Records from a collection
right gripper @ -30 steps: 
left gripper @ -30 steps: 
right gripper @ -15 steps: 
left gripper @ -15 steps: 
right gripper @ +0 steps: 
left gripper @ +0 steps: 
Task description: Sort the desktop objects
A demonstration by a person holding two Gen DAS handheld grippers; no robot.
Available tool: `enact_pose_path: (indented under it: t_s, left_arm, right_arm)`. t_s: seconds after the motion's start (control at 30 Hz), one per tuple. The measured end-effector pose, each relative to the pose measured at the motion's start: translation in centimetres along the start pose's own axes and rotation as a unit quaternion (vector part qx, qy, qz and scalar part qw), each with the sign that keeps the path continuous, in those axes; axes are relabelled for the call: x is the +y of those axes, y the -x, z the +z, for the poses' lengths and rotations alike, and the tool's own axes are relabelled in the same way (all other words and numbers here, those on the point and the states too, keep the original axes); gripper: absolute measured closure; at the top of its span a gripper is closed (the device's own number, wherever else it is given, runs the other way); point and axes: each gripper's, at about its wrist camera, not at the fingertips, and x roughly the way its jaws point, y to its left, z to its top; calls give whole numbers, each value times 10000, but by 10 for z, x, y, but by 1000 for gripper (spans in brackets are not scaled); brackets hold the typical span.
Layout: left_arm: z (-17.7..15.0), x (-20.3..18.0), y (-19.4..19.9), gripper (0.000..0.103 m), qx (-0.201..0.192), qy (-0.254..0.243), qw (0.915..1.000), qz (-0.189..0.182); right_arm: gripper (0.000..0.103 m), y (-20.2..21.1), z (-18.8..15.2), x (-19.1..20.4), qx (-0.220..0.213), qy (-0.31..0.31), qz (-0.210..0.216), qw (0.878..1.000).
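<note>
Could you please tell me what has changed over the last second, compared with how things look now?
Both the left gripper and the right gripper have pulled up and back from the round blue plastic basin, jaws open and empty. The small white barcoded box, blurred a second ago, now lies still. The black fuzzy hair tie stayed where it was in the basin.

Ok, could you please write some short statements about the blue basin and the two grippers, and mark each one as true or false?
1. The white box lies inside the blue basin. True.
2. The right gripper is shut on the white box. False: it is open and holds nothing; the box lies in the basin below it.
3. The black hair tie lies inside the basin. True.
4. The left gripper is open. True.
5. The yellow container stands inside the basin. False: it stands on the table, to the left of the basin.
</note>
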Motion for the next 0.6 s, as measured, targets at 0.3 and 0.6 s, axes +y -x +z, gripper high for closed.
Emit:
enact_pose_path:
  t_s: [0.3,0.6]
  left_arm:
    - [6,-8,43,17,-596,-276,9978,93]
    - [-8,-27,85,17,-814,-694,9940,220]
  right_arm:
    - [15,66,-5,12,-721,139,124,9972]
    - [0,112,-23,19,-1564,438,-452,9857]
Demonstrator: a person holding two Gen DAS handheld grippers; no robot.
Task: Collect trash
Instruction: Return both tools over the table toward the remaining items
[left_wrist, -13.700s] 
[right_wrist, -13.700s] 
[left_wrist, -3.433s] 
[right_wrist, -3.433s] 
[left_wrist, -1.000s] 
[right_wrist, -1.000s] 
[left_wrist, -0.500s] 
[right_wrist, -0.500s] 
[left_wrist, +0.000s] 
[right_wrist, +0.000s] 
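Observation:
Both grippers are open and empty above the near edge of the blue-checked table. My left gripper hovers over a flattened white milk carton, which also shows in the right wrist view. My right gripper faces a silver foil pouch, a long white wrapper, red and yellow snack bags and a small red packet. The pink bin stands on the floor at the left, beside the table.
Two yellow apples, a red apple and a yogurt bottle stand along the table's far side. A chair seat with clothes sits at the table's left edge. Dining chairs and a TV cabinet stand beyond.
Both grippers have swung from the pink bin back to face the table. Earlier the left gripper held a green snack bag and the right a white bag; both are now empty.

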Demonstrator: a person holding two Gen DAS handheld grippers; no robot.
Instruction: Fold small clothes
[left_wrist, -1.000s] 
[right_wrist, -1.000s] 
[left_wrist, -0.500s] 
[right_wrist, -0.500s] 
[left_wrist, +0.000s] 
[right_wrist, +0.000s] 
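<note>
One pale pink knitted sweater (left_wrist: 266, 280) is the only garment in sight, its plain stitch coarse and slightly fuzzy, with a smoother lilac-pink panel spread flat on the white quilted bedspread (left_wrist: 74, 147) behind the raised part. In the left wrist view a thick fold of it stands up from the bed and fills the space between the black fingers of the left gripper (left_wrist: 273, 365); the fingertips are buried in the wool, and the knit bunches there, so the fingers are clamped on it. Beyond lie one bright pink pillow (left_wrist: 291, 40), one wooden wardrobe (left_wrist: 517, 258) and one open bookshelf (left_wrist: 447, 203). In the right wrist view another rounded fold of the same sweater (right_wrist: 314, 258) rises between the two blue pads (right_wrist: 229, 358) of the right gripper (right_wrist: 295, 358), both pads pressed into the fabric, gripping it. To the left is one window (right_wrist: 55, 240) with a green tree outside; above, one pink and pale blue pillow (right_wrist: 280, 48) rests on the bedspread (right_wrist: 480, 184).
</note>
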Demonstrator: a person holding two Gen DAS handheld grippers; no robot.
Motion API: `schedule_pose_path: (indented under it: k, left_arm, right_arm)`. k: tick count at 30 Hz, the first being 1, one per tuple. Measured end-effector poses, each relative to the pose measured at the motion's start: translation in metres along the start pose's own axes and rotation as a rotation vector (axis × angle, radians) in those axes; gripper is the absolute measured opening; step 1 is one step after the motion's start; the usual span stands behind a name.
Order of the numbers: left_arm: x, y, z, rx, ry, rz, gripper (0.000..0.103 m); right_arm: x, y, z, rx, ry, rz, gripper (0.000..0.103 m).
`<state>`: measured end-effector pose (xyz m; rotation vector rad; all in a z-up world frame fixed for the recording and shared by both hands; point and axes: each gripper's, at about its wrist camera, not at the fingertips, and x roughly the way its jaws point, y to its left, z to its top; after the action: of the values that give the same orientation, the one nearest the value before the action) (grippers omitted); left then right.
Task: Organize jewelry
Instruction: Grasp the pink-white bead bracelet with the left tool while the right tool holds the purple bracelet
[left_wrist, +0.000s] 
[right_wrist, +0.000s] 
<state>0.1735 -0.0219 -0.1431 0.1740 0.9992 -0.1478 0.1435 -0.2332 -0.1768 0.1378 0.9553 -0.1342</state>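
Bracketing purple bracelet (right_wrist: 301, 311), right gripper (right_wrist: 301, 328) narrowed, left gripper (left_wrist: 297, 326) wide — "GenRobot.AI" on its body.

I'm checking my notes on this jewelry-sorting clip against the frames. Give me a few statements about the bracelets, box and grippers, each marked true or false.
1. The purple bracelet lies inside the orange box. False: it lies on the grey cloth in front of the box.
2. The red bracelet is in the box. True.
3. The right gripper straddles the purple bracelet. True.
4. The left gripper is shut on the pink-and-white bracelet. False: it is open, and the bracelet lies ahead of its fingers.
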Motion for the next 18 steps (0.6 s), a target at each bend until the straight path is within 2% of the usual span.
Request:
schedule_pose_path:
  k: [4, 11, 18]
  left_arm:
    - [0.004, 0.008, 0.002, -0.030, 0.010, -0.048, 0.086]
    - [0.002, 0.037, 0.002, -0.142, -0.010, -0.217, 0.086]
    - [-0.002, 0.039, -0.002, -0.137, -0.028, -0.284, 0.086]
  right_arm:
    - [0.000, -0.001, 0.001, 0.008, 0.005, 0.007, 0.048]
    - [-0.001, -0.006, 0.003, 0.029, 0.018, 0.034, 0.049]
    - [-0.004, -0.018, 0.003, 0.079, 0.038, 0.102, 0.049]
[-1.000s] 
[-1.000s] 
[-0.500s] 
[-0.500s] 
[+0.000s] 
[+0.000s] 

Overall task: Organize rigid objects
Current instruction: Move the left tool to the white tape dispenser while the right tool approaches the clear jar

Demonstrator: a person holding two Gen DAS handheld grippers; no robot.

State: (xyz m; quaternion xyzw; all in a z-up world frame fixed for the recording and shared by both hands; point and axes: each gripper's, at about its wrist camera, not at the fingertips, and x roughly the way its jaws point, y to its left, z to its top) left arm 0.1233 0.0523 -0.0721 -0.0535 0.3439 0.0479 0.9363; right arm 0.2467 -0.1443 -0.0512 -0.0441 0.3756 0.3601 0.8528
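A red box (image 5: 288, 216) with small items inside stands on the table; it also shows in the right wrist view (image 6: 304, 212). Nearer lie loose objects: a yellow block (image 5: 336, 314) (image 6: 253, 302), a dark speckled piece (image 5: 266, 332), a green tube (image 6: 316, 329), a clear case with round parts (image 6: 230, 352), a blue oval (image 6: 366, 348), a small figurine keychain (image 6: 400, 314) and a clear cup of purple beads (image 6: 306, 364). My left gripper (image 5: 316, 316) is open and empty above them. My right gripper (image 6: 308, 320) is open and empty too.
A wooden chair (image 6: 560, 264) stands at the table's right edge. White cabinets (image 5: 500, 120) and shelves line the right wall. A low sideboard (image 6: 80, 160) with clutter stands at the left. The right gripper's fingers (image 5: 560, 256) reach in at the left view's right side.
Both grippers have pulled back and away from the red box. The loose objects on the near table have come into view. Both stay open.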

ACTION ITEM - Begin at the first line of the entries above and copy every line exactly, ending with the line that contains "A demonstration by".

RESPONSE -
right gripper @ -30 steps: 
left gripper @ -30 steps: 
right gripper @ -15 steps: 
left gripper @ -15 steps: 
right gripper @ +0 steps: 
left gripper @ +0 steps: 
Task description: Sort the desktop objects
A demonstration by a person holding two Gen DAS handheld grippers; no robot.

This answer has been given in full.